The Workplace Technology Accountability Act is a robust and comprehensive policy that would create first-of-its-kind regulations around use of technology in the workplace.
SACRAMENTO – Today, Assemblymember Ash Kalra (D-San Jose) responds to withdrawal of AB 1651 from consideration in the Assembly Privacy & Consumer Protection Committee.
“Our workplaces are changing dramatically and our laws around worker rights have fallen behind. With the increase of remote work and gig work, legislation is overdue to mitigate negative impacts on workers from data collection, electronic monitoring, and algorithmic management.
“As conversations continued with our sponsors, stakeholders, and Assembly Privacy & Consumer Protection Committee, it became evident that this complex issue requires more time for further engagement. While I am disappointed the bill will not move forward tomorrow, I remain committed on working to ensure we provide protections for workers whose work is regulated and measured by technology every day. I look forward to partnering with Chair Gabriel on this issue.”

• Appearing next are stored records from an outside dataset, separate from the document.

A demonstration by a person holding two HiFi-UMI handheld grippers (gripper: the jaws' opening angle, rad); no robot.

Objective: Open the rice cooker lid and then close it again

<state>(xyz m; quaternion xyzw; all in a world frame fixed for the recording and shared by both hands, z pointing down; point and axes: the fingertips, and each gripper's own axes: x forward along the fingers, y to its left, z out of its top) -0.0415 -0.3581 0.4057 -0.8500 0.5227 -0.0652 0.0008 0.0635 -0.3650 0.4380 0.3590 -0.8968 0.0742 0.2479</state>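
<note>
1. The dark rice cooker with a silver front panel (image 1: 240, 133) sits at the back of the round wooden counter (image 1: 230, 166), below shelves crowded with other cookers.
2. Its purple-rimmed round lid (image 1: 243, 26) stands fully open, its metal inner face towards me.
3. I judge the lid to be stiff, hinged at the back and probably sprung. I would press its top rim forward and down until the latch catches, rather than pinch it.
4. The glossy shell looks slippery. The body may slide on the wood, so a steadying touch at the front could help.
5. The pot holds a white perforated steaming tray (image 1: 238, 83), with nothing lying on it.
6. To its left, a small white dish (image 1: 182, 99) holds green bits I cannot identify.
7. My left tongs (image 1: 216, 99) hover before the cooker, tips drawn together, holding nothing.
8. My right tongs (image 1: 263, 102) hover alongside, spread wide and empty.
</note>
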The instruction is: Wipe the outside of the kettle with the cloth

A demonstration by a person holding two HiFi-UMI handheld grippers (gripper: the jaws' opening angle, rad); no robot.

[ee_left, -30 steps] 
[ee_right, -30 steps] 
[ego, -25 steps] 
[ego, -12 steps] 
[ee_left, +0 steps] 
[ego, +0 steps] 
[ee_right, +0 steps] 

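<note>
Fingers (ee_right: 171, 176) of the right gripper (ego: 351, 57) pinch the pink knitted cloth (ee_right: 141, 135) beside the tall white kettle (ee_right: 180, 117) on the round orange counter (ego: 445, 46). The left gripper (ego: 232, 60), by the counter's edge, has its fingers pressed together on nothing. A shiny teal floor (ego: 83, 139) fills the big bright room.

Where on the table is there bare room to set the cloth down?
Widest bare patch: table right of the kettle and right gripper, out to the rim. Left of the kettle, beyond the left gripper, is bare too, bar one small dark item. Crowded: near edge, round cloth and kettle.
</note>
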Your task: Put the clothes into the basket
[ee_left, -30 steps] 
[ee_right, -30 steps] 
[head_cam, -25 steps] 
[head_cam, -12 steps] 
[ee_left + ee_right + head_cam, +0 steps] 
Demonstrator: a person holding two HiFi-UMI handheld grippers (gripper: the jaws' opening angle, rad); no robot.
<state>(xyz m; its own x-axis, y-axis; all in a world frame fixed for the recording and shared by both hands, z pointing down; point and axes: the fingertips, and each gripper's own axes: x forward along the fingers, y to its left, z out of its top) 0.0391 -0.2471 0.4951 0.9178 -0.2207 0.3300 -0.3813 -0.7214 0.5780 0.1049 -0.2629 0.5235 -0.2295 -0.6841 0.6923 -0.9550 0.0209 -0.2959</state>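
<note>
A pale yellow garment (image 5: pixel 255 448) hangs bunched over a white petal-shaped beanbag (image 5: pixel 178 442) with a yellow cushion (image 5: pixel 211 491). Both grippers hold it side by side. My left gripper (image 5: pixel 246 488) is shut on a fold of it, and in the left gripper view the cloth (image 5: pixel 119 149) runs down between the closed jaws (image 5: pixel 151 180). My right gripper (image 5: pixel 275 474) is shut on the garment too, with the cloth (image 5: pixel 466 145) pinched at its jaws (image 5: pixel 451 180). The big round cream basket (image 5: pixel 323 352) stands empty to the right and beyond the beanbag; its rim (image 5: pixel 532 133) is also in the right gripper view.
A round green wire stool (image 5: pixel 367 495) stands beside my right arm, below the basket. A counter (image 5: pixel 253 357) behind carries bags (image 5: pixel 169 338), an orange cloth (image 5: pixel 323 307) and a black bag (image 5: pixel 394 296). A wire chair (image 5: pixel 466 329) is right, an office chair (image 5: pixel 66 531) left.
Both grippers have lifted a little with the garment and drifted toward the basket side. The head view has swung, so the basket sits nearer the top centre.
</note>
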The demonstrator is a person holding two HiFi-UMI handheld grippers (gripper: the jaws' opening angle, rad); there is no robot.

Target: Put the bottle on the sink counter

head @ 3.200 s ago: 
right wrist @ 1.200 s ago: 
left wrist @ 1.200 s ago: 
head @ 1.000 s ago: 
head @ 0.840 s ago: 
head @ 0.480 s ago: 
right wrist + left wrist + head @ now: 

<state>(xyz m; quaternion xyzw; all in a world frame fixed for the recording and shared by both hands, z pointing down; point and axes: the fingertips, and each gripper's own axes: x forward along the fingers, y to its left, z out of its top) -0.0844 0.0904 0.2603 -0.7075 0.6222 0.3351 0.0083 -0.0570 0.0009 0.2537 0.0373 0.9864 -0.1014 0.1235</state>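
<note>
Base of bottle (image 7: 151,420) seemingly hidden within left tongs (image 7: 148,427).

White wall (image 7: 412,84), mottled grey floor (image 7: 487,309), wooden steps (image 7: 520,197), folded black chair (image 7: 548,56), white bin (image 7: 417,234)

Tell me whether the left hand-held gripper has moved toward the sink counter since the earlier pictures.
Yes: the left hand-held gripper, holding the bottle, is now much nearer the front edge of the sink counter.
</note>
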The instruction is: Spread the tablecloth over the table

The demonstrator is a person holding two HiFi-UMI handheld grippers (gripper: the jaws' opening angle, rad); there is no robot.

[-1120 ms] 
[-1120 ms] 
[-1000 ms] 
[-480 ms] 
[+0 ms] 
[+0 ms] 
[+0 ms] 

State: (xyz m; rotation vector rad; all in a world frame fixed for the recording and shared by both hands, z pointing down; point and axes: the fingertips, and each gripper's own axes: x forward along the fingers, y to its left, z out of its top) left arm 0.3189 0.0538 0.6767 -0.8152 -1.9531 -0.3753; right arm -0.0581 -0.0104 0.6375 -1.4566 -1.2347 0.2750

AB 1651 would establish a regulatory framework for the ever-increasing use of data-driven technology in the workplace. Under the bill, workers would receive meaningful notice when an employer intends to use technology to collect their data, monitor their movements, or make key employment-related decisions. AB 1651 would also require collection of worker data to be reasonably restricted to information that meets a legitimate business need and is relevant to a worker’s job. Technologies that pose a higher risk of producing bias-based decisions will undergo an impact assessment with worker input. Workers will have the ability to seek recourse with the state Labor Commissioner for violations of their rights under the bill. AB 1651 previously passed the Assembly Labor & Employment Committee with a 5-2 vote.